London, the apartment's owner, won't reveal how he got the color. I track him down at the London Apartments, another complex he owns. He's working outside. London is probably 75, with a gray buzz cut and the huge, weathered hands of a construction worker. "I'm not interested in talking to you," he says. It's hot and I'm grumpy, so I follow him, repeating my inquiry. "All right, all right, I picked the color," he admits, exasperated. "I don't really like it; it's too loud. But damn," he says, his eyes narrowing on me. "It sure was cheap. No, go on," he says, shooing me away. "But what is the color?" I plead. "Where did you get it? How did you get it?" London walks away, shaking his head. I go back to the green apartments and pick a piece off the backyard railing for a sample analysis.

Charles Rogers, the owner of the Color Store on 12th Avenue and East Madison Street, is mystified by the paint-chip sample. "I don't know where they got that color," he says, staring intently through his bifocals at the green sample. Rogers searches all his paint charts (or color wheels, as they're called in the biz), and comes up with nothing. "It has a real saturation to it. I just don't know how they got those neon shades to come out," he says. "The closest I got is a Fuller O'Brien Green 5C13-6, but it's not really it. I'd check downtown." Rogers is referring to the downtown industrial district, along Fourth Avenue South, where a ton of commercial and industrial paint shops do business.
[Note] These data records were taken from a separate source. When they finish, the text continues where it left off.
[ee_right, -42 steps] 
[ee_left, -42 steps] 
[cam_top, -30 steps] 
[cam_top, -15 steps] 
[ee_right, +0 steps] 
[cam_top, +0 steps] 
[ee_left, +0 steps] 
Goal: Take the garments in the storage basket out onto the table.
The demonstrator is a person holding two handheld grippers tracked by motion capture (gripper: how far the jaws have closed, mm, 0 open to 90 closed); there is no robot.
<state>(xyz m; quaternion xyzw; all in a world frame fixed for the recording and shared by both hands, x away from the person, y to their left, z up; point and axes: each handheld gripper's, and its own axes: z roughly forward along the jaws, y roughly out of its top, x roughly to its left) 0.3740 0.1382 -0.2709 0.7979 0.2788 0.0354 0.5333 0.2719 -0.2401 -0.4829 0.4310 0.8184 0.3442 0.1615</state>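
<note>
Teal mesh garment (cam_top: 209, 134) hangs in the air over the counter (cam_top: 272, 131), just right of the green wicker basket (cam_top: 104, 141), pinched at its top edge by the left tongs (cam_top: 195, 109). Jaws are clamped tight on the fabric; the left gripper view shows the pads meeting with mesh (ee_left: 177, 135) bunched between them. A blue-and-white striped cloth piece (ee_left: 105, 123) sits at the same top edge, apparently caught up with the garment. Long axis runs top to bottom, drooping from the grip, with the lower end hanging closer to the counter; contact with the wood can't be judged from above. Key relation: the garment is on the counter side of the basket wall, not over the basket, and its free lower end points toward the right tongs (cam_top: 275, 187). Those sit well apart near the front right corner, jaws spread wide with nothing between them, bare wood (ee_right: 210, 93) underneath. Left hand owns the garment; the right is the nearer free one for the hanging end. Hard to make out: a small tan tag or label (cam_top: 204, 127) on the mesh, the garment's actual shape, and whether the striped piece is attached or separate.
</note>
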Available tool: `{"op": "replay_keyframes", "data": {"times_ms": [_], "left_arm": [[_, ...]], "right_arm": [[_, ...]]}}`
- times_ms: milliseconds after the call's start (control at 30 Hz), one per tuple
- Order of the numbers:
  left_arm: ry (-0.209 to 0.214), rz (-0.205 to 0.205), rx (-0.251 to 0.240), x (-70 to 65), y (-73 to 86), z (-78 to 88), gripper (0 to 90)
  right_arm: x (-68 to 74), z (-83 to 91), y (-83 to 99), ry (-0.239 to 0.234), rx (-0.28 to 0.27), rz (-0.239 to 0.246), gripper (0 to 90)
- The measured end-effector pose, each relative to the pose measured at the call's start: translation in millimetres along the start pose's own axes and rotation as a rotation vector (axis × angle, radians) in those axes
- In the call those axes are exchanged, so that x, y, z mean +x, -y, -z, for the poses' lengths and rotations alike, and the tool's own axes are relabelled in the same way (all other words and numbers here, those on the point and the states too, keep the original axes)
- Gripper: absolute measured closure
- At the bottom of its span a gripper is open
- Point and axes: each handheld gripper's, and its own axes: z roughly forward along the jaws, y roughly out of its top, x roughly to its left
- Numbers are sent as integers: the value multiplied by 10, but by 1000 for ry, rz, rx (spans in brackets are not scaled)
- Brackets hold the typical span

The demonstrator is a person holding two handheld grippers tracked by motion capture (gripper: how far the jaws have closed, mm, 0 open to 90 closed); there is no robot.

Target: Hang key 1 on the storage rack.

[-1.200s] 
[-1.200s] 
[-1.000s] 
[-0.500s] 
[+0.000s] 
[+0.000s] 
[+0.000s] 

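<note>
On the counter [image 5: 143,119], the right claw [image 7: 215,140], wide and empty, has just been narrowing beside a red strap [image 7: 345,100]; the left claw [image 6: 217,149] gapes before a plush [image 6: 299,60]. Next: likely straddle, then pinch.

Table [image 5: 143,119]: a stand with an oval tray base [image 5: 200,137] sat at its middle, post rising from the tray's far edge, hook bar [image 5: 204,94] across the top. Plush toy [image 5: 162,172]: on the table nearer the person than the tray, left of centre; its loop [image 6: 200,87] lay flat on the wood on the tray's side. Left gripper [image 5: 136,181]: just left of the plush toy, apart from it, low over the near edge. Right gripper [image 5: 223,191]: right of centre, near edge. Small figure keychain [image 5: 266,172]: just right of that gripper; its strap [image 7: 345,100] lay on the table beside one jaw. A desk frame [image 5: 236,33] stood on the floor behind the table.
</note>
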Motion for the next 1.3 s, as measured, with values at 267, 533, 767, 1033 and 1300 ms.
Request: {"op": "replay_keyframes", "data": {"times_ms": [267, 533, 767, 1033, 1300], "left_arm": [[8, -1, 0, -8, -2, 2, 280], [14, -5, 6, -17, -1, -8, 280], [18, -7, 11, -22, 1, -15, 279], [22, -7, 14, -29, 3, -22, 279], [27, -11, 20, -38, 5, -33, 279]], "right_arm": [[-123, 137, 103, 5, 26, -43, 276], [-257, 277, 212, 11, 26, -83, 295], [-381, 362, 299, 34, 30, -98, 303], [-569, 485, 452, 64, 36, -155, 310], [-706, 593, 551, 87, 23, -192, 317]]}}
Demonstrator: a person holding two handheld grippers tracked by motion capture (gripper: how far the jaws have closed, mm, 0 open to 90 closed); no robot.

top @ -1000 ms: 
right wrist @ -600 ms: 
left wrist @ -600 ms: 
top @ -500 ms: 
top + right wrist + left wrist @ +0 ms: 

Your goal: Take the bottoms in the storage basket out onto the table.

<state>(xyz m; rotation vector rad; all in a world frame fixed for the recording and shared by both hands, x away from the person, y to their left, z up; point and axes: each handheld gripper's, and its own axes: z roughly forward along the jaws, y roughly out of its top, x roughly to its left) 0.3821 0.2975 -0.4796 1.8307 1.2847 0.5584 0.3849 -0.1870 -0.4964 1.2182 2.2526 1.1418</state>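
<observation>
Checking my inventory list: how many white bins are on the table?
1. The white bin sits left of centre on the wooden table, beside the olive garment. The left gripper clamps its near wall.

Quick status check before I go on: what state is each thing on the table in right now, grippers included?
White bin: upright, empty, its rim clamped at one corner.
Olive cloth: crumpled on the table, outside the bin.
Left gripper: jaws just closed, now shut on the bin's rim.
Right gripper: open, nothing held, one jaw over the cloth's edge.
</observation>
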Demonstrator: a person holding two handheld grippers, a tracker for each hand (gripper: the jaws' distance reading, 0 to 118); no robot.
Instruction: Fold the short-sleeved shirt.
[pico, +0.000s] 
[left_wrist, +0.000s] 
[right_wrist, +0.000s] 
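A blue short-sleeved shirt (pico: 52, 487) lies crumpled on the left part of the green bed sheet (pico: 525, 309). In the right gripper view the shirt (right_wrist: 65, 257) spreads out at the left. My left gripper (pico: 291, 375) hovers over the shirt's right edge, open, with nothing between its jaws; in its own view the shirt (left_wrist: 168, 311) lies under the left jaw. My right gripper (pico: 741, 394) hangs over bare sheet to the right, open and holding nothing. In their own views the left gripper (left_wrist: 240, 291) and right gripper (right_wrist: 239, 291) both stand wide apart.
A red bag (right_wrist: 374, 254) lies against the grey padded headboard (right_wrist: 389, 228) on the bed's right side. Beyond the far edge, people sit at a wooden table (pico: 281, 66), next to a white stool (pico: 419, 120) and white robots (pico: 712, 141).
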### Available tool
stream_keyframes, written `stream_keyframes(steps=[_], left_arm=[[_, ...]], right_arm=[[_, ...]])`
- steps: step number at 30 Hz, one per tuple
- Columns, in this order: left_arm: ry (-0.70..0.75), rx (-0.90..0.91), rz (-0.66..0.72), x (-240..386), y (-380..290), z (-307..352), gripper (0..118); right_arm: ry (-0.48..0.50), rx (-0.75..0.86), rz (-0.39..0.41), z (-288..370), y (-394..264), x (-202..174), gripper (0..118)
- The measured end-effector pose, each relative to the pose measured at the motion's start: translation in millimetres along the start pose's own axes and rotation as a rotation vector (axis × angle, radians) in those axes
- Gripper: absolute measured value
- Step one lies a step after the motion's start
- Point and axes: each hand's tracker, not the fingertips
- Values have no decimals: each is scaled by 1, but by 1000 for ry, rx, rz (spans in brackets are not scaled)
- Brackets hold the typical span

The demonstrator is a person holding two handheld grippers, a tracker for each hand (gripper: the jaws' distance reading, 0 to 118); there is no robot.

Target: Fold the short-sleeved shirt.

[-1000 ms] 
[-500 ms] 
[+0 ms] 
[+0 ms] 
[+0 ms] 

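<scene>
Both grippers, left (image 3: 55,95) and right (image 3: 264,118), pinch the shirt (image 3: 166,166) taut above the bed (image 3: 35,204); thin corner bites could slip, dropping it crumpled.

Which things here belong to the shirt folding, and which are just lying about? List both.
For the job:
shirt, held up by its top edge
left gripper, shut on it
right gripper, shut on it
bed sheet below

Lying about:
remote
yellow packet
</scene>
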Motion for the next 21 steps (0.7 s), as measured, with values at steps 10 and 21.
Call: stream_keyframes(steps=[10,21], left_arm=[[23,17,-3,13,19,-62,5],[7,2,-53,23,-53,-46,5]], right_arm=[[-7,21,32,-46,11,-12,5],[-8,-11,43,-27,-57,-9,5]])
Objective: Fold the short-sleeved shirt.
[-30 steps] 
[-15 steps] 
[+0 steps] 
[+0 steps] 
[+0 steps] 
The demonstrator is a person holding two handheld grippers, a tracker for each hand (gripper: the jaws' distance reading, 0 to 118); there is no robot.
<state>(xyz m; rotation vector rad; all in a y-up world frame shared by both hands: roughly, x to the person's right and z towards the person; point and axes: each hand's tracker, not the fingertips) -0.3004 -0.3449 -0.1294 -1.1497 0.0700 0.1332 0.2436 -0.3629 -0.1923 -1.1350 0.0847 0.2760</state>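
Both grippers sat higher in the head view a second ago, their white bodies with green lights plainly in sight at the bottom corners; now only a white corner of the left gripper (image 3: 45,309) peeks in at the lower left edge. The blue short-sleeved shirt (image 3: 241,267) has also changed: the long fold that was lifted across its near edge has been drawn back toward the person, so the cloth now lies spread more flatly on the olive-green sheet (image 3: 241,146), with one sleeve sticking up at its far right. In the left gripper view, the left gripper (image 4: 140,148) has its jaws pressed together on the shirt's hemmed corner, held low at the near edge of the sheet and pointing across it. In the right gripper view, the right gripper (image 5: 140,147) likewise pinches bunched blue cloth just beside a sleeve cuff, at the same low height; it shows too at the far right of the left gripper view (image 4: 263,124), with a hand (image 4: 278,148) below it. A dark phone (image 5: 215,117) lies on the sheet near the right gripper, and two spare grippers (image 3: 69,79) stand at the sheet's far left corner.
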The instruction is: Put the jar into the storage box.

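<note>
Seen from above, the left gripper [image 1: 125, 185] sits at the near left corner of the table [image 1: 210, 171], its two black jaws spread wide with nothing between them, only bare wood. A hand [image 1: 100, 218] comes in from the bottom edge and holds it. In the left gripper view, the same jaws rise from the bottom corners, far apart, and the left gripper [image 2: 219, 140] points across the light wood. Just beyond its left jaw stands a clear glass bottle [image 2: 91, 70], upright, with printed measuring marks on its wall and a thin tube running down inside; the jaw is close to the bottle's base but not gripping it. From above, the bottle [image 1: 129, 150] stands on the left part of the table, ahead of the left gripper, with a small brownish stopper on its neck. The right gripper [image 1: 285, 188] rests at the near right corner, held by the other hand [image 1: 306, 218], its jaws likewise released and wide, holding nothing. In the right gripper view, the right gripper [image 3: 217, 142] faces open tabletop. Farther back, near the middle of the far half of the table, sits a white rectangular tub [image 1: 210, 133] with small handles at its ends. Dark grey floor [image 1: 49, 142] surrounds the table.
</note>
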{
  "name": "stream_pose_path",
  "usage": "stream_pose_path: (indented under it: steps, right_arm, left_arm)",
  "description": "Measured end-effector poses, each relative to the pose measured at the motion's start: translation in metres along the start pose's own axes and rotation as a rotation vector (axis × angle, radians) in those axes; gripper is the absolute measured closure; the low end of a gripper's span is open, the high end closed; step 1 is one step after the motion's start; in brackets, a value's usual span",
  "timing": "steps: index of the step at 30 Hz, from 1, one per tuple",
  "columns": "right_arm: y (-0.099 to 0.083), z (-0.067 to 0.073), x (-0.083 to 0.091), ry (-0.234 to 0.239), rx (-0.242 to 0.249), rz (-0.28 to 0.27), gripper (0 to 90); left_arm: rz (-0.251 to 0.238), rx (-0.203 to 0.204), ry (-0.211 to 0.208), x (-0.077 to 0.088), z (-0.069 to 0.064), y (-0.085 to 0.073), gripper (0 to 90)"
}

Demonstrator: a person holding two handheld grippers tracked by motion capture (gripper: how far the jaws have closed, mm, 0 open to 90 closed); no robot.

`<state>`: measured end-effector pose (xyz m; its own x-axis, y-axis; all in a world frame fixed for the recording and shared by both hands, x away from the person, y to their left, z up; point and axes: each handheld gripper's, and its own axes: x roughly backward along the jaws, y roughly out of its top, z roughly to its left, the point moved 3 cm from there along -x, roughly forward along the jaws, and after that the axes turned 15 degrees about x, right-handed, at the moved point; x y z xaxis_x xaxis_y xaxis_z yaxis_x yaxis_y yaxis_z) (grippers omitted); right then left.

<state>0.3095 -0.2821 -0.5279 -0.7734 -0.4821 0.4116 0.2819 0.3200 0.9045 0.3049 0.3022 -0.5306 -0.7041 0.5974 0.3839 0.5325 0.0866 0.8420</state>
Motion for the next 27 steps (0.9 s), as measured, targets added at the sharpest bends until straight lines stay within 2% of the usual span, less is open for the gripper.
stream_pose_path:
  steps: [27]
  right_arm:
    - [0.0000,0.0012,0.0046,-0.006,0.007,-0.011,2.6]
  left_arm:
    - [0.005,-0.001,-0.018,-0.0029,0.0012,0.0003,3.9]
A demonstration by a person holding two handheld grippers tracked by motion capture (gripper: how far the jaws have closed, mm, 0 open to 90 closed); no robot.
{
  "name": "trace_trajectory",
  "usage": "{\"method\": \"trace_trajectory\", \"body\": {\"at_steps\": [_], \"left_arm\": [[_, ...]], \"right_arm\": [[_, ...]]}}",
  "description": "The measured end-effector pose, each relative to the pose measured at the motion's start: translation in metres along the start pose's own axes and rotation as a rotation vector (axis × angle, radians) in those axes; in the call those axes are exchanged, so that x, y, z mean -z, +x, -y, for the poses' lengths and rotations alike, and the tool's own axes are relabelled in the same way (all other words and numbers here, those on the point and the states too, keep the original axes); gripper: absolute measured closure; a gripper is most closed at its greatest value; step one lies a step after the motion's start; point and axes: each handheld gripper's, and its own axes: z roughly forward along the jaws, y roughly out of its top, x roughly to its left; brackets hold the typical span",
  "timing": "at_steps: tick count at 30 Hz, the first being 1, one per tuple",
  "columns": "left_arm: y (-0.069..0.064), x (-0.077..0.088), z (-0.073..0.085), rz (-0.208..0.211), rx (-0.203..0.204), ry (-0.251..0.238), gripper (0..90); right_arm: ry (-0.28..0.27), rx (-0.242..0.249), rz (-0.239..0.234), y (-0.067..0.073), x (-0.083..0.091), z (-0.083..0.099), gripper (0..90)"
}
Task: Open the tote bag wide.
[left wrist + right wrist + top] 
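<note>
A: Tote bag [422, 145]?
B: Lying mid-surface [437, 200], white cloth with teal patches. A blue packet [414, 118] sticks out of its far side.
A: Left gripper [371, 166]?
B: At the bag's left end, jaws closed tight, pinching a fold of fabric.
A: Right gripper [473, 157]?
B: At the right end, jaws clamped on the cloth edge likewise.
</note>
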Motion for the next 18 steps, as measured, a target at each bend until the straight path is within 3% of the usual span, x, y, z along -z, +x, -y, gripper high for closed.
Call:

Sherwin-Williams is an industrial paint supply company on Fourth, across the street from a discount bakery store. The smell of paint and doughnuts fills the air. The paint staff thinks the color is a mismatch, a botched mixing job. Often, they say, paint companies mess up the colors, add too much yellow or too much blue, and screw up the whole batch. "We lose about $50,000 a year on mismatches," says Jason Walker, the Sherwin-Williams color specialist. Walker says his company sells mismatches all the time to landlords, painters, and companies, at steep discounts. One of his biggest customers is a Russian man who comes in every two months and cleans the place out. He buys the mistakes at 10 cents a gallon, and then ships them back to Russia.

"I think it's a cross between Green Grass and Irish Green that just got screwed up," says Walker, eyeing the paint chip. But Craig, another color specialist, disagrees. "No, that ain't no mismatch. Someone picked that color," he says. "It was probably some business like a gas station, or an industrial park that had a bunch of paint left over."

The exact color and where the hell Ernest London got it remain a mystery. Other paint shops speculate mismatches or claim it was an outdated industrial paint used for sewage plants and water towers. But neighbors and residents of the florescent-green apartment complex have grown accustomed to the anomaly. "I'm getting used to it," laughs tenant Clifford, "but I'm moving out soon anyway." Depending on whom you ask, the 19th and Cherry complex is a headache, a traffic danger from people turning their heads while driving, a real estate dilemma, or a lovely anomaly. Ceci, the grad student, even claims she's starting to like the green color. "I think it's making the neighborhood famous. It's one big performance-art piece," she laughs. "Besides, maybe it will depreciate this neighborhood a little bit. Seattle is getting too tight-ass."